#### AIM OF THE EXERCISE:
No pictures in the copy. Write out the listing below exactly.
DATASET CONTENT Block Start
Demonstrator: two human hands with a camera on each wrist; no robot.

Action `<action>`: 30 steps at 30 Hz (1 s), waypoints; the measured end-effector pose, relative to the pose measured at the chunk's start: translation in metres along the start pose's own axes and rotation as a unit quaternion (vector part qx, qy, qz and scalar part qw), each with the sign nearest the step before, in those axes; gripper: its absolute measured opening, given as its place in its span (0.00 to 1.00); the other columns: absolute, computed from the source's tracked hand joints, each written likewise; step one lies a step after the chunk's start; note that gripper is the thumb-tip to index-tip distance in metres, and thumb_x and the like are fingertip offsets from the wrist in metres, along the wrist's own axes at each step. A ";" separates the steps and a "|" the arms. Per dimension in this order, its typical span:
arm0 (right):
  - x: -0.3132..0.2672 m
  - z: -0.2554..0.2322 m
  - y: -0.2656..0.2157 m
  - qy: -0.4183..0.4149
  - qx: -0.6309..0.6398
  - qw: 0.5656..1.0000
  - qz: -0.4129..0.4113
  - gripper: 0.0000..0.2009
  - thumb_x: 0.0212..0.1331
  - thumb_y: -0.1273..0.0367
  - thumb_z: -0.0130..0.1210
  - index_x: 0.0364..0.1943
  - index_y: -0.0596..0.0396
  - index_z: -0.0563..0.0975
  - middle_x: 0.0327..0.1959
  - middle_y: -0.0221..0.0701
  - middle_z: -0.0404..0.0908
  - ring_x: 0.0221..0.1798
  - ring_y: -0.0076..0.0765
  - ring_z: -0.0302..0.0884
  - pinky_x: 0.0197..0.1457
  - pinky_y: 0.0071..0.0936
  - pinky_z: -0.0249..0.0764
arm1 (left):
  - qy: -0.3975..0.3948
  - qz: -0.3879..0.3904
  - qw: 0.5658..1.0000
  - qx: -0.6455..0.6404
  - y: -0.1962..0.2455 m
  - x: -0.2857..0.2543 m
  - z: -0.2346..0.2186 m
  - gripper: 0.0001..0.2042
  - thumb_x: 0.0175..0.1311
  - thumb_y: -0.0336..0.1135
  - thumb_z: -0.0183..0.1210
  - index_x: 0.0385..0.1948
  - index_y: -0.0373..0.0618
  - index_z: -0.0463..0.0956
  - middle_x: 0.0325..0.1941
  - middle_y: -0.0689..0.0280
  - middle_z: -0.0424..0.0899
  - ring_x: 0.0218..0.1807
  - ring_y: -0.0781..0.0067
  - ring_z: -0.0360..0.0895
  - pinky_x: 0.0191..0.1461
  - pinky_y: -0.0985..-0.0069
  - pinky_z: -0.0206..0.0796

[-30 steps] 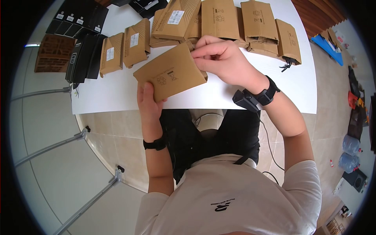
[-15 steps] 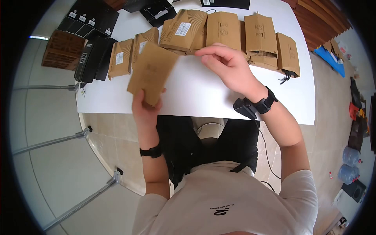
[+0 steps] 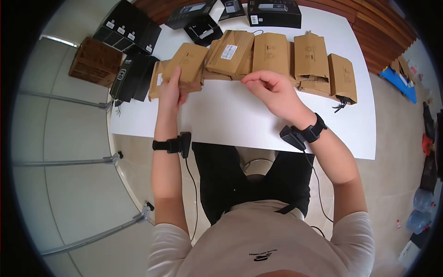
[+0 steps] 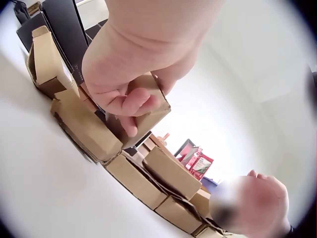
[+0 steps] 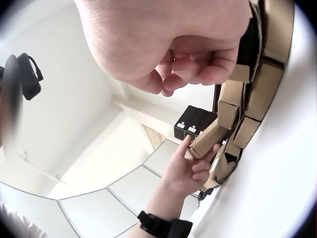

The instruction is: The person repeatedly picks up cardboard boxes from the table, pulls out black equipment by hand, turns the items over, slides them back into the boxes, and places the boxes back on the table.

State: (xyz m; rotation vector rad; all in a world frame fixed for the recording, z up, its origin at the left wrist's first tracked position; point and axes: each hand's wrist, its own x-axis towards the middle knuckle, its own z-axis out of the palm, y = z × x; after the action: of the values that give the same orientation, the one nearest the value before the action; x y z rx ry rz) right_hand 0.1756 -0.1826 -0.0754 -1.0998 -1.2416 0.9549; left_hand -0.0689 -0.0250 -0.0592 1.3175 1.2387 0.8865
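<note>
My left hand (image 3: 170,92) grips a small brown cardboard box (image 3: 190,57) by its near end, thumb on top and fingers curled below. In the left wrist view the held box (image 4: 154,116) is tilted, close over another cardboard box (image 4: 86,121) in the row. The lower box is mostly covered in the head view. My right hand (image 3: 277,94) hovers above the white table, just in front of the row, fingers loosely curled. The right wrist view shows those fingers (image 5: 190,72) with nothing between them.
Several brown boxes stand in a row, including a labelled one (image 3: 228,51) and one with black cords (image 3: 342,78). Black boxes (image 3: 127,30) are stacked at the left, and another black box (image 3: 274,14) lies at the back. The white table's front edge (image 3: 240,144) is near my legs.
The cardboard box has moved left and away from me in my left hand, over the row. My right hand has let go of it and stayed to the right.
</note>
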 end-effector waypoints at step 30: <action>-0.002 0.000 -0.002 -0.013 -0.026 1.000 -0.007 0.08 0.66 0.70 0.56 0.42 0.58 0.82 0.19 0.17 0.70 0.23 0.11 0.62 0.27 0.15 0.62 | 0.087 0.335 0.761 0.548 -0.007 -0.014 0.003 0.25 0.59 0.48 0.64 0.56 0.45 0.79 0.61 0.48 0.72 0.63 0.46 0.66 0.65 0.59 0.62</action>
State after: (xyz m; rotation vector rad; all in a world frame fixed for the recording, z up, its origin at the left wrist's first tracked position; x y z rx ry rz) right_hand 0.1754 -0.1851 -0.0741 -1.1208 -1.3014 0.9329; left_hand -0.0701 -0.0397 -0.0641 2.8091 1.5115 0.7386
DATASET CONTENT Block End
#### SOLUTION FOR THIS EXERCISE:
Demonstrator: two human hands with a camera on each wrist; no robot.

Action `<action>`: 30 steps at 30 Hz (1 s), waypoints; the measured end-effector pose, relative to the pose measured at the chunk's start: translation in metres along the start pose's own axes and rotation as a unit quaternion (vector part qx, qy, qz and scalar part qw), each with the sign nearest the step before, in those axes; gripper: its absolute measured opening, given as its place in its span (0.00 to 1.00); the other columns: absolute, computed from the source's tracked hand joints, each written likewise; step one lies a step after the chunk's start; note that gripper is the thumb-tip to index-tip distance in metres, and thumb_x and the like are fingertip offsets from the wrist in metres, along the wrist's own axes at each step. A ";" separates the steps and a "|" the arms. Per dimension in this order, its typical span:
arm0 (right):
  - x: -0.3132..0.2672 m
  - z: -0.2554..0.2322 m
  - y: -0.2656..0.2157 m
  - qy: -0.4183..0.4149
  - qx: -0.6309..0.6398
  - qw: 0.5656..1.0000
  - qz: -0.4129..0.4113
  - gripper: 0.0000..0.2009
  - thumb_x: 0.0212..0.1331
  - thumb_y: -0.1273..0.0367
  - thumb_z: -0.0130..0.1210
  - index_x: 0.0364..0.1943
  - index_y: -0.0596..0.0396
  - index_z: -0.0563..0.0975
  - middle_x: 0.0327..0.1959
  - middle_y: -0.0221..0.0701
  - middle_z: -0.0404..0.0908
  - ring_x: 0.0221..0.1798
  - ring_y: -0.0076..0.0765
  - ring_z: -0.0302..0.0884
  - pinky_x: 0.0197..0.1457
  - pinky_y: 0.0071..0.0936
  - pinky_z: -0.0249..0.0764
arm1 (left):
  - qy: -0.3975..0.3948
  - qz: -0.3879..0.3904
  - qw: 0.5658..1.0000
  - qx: -0.6455..0.6404
  - y: -0.1962..0.2455 m
  - x: -0.2857..0.2543 m
  - z: -0.2346..0.2186 m
  - gripper: 0.0001..0.2042
  - thumb_x: 0.0175..0.1311
  - thumb_y: -0.0336..0.1135
  - thumb_z: -0.0183..0.1210
  - index_x: 0.0385..0.1948
  - index_y: -0.0373..0.0618
  - index_z: -0.0463..0.0956
  - middle_x: 0.0325..0.1941
  - middle_y: -0.0689..0.0280
  - middle_z: -0.0424..0.0899
  - ring_x: 0.0218..0.1807
  - ring_y: -0.0781..0.0067
  - ring_z: -0.0360..0.0895
  - pinky_x: 0.0191..0.1461
  - pinky_y: -0.0985..-0.0069
  - pinky_z: -0.0206..0.0796

[-30 steps] 
[-15 steps] 
[+0 steps] 
[+0 steps] 
[+0 steps] 

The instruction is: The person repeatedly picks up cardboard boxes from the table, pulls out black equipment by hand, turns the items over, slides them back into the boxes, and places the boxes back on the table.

State: (xyz m; rotation vector rad; all in a world frame fixed for the recording, z up, its origin at the left wrist's first tracked position; point and axes: each hand's wrist, its own x-axis towards the middle knuckle, its own z-axis out of the palm, y = z × x; after the action: of the values that give the same orientation, the one nearest the value before the action; x y z rx ry rz) right_hand 0.1756 -0.1826 -0.0754 -1.0998 -1.2416 0.9549; left_hand -0.0689 -0.0250 -0.0592 1.3175 1.2387 0.8865
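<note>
My left hand (image 3: 170,92) grips a small brown cardboard box (image 3: 190,57) by its near end, thumb on top and fingers curled below. In the left wrist view the held box (image 4: 154,116) is tilted, close over another cardboard box (image 4: 86,121) in the row. The lower box is mostly covered in the head view. My right hand (image 3: 277,94) hovers above the white table, just in front of the row, fingers loosely curled. The right wrist view shows those fingers (image 5: 190,72) with nothing between them.
Several brown boxes stand in a row, including a labelled one (image 3: 228,51) and one with black cords (image 3: 342,78). Black boxes (image 3: 127,30) are stacked at the left, and another black box (image 3: 274,14) lies at the back. The white table's front edge (image 3: 240,144) is near my legs.
The cardboard box has moved left and away from me in my left hand, over the row. My right hand has let go of it and stayed to the right.
</note>
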 end-effector waypoints at step 30: <action>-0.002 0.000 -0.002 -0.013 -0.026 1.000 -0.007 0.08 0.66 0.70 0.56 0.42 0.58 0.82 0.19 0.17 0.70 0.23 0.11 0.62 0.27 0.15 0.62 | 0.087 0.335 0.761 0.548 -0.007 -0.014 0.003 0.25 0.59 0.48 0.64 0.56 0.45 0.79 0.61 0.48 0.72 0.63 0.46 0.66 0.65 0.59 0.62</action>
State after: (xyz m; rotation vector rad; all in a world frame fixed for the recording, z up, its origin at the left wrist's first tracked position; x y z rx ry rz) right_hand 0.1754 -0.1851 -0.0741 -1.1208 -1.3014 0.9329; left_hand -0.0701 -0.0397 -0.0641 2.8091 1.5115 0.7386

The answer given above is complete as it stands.